Colori Pantone: cosa sono? A cosa servono?

Colori Pantone cosa sono A cosa servono

RGB, CMYK e colori Pantone: un grafico dovrebbe conoscere a fondo tutte queste terminologie, poiché rappresentano degli strumenti importantissimi. Questi sistemi di colori sono essenziali anche se si lavora in una tipografia: nel momento in cui ci si trova davanti a una stampante bisogna sapere con cosa si ha a che fare.

Che cosa sono i colori Pantone? Qual è la loro funzione?

Colori pantone cosa sono?

Questi rappresentano uno dei punti di riferimento per la stampa. Il sistema identifica univocamente i colori e viene impiegato nei processi di creazione, esportazione e stampa. A differenza dei colori RGB e CMYK, che prevedono l’utilizzo e il dosaggio di più tonalità di base (3 o 4), questi colori sono tinte piatte, uniche e speciali. Il catalogo dei codici Pantone (elaborato dall’azienda omonima) è particolarmente accurato ed è diventato uno standard di riferimento.

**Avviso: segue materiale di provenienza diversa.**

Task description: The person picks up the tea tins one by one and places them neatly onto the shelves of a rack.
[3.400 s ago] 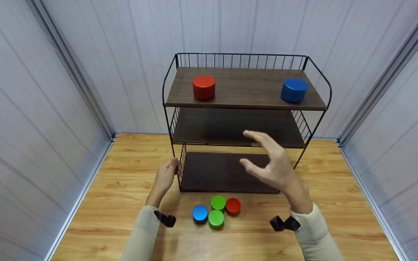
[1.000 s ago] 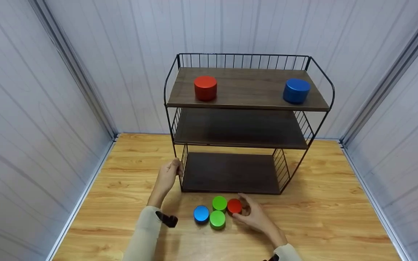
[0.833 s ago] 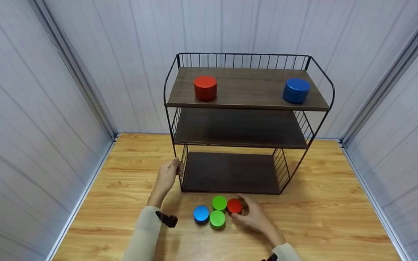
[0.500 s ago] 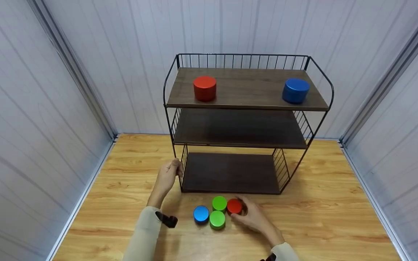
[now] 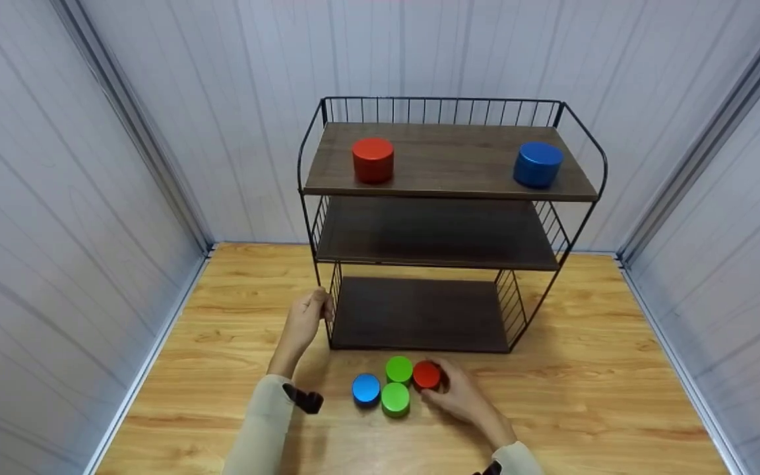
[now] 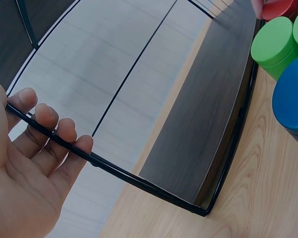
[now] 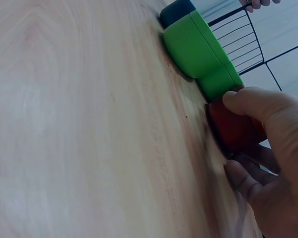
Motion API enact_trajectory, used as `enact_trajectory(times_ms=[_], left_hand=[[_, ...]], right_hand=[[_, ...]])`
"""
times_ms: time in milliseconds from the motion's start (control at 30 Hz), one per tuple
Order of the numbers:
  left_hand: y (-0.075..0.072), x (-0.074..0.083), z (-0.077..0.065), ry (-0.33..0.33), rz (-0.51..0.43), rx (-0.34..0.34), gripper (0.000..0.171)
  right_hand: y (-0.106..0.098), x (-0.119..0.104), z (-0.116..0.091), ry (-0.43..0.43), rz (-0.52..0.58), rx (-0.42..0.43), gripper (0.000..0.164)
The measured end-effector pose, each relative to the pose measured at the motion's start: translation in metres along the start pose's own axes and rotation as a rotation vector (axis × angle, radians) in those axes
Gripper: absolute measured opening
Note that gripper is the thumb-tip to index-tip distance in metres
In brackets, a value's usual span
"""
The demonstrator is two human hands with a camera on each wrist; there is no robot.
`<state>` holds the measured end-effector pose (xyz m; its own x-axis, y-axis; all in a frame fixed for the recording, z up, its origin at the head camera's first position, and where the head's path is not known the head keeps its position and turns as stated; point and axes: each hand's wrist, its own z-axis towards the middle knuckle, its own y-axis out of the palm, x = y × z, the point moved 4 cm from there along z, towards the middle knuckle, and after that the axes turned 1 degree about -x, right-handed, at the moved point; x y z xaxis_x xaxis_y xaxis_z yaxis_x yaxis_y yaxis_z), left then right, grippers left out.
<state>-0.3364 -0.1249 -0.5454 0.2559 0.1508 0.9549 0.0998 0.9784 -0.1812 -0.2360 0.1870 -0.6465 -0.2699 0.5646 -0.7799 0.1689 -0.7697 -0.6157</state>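
My left hand grips the front left post of a black wire shelf rack. In the left wrist view its fingers curl around the thin black rod. My right hand holds a small round red tin on the wooden floor, in front of the lowest board. The right wrist view has the thumb against that red tin, with fingers on its far side. Left of it stand two green tins, one before the other, and a blue tin.
On the rack's top board stand a larger red tin at left and a larger blue tin at right. Below are a middle board and a bottom board. White panel walls enclose the wooden floor.
My right hand has come down from before the middle board to the red tin on the floor, its fingers closing in around it. The left hand has stayed on the post.
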Motion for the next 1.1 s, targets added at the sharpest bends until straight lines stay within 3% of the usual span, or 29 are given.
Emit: enact_trajectory(times_ms=[567, 1100], left_hand=[[0.0006, 0.0021, 0.0007, 0.022, -0.035, -0.015, 0.055], [-0.0002, -0.0007, 0.0, -0.031, -0.056, 0.001, 0.058]], right_hand=[[0.0022, 0.0019, -0.0002, 0.017, -0.004, 0.005, 0.064], [-0.0021, -0.0018, -0.0017, 0.024, -0.013, 0.006, 0.061]])
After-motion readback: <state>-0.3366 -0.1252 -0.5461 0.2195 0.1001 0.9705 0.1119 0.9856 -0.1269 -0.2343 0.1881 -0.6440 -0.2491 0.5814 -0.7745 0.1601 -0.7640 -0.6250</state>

Codici pantone: come funzionano?

Come funziona il catalogo? È molto semplice: ad ogni tinta viene assegnato un codice univoco, per identificarla e riprodurla. I codici prevedono una prima parte che individua tramite lettere e numeri la macroarea cromatica, poi una seconda che con una cifra identifica il colore specifico.

Ogni colore nel catalogo possiede anche un nome particolare, ma il codice è quello che fa effettivamente la differenza e che poi viene utilizzato. Si tratta quindi di vernici specifiche che non vengono create tramite la somma di sfumature diverse, ma uniche. Questo permette anche nella stampa una corrispondenza praticamente perfetta (superiore ai sistemi più tradizionali), proprio grazie agli inchiostri di riferimento.

Vantaggi e svantaggi

L’utilizzo dei colori Pantone permette di risparmiare sui costi di tipografia poiché necessità l’impiego di una sola vernice e non di tutti e quattro i colori che servono per il metodo della quadricromia. Se invece l’intenzione è quella di realizzare stampe che prevedano sia l’utilizzo di questo colori che di parti in quadricromia (possibile grazie alla lastra aggiuntiva nelle stampanti) allora il prezzo si alza, poiché è richiesto un passaggio in più.

La corrispondenza accurata è molto utile anche per la stampa di volantini o altre grafiche provenienti da paesi esteri, poiché lo standard Pantone è riconosciuto a livello internazionale.

Questi colori però sono anche limitati, mentre con la quadricromia si possono ottenere moltissime sfumature tramite il dosaggio delle quattro componenti.

Cartella colori

La cartella colori o più semplicemente le mazzette sono uno strumento molto utile per i grafici (e i tipografici) e rappresentano il catalogo dei codici. Sono prodotti essenziali per avere più certezze sul colore che si andrà a scegliere per la stampa: il risultato sarà esattamente quello rappresentato.

Essendo così precise, queste mazzette hanno un costo elevato. Inoltre è consigliato anche il ricambio periodico, perché esiste il rischio che sulla carta queste tinte si modifichino nel tempo, perdendo la loro accuratezza e diventando così inutilizzabili.

Conversioni

Al tipografico potrebbe capitare di ricevere file RGB/CMYK da stampare utilizzando i colori Pantone (e viceversa), quindi di dover fare una conversione. Nella maggior parte dei casi non ci sono grossi problemi perché esistono dei codici che possono essere convertiti nel proprio corrispondente (RGB/CMYK) preservando così il colore originale senza alterazioni.

Purtroppo questo non è sempre possibile: questi colori sono tinte preconfezionate che quindi non sono in grado di riprodurre tutte le sfumature che derivano dalla quadricromia. In questi casi è sempre meglio utilizzare i sistemi più tradizionali per non ritrovarsi con un risultato scarso o comunque differente dall’originale.

In ogni caso è sconsigliato unire le due modalità poiché anche se in alcuni casi sono riproducibili tramite quadricomia, i colori Pantone sono speciali e unici, anche detti tinte piatte, e il risultato non è assicurato.